| WORK TASK |
Give back the whole listing exactly as it is written.

-- DATA SHOWN follows --

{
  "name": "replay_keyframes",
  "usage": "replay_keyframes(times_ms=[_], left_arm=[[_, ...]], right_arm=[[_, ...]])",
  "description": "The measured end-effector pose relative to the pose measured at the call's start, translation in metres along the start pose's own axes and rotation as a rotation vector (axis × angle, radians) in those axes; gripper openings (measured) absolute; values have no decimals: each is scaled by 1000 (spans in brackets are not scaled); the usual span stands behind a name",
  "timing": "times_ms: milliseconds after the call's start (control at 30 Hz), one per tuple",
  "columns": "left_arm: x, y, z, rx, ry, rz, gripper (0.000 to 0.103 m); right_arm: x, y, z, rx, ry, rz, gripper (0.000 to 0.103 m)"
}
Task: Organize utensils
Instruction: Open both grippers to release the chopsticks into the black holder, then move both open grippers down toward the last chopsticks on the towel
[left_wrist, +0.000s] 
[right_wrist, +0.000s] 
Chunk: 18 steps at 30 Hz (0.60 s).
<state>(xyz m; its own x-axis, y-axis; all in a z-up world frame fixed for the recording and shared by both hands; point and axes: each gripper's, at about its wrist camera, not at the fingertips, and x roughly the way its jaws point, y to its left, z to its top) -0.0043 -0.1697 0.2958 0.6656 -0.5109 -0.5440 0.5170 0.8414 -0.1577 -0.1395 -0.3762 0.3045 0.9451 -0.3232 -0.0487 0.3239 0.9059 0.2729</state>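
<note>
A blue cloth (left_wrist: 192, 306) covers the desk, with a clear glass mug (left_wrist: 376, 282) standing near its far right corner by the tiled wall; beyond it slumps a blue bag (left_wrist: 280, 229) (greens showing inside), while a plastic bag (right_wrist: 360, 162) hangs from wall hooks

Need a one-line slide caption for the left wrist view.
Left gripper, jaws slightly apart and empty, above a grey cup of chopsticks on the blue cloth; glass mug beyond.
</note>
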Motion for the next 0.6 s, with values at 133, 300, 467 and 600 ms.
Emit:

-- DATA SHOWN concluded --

| RESPONSE |
{
  "name": "replay_keyframes",
  "usage": "replay_keyframes(times_ms=[_], left_arm=[[_, ...]], right_arm=[[_, ...]])",
  "description": "The measured end-effector pose relative to the pose measured at the call's start, translation in metres along the start pose's own axes and rotation as a rotation vector (axis × angle, radians) in those axes; gripper openings (measured) absolute; values have no decimals: each is scaled by 1000 (spans in brackets are not scaled); the usual span stands behind a name",
  "timing": "times_ms: milliseconds after the call's start (control at 30 Hz), one per tuple",
  "columns": "left_arm: x, y, z, rx, ry, rz, gripper (0.000 to 0.103 m); right_arm: x, y, z, rx, ry, rz, gripper (0.000 to 0.103 m)"
}
Task: Organize utensils
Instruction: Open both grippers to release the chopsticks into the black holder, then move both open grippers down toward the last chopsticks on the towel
[left_wrist, +0.000s] 
[right_wrist, +0.000s] 
Chunk: 18 steps at 30 Hz (0.60 s).
<state>(xyz m; its own x-axis, y-axis; all in a z-up world frame fixed for the recording and shared by both hands; point and axes: each gripper's, at about its wrist camera, not at the fingertips, and x roughly the way its jaws point, y to its left, z to its top) -0.0043 -0.1697 0.2958 0.6656 -0.5109 -0.5440 0.5170 0.8414 -0.1577 -0.1395 -0.3762 0.3045 0.9451 -0.3232 -0.0487 0.3239 0.9059 0.2729</state>
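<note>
A blue cloth (left_wrist: 192, 306) covers the desk, with a clear glass mug (left_wrist: 376, 282) standing near its far right corner by the tiled wall; beyond it slumps a blue bag (left_wrist: 280, 229) (greens showing inside), while a plastic bag (right_wrist: 360, 162) hangs from wall hooks

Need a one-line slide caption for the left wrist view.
Left gripper, jaws slightly apart and empty, above a grey cup of chopsticks on the blue cloth; glass mug beyond.
</note>
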Motion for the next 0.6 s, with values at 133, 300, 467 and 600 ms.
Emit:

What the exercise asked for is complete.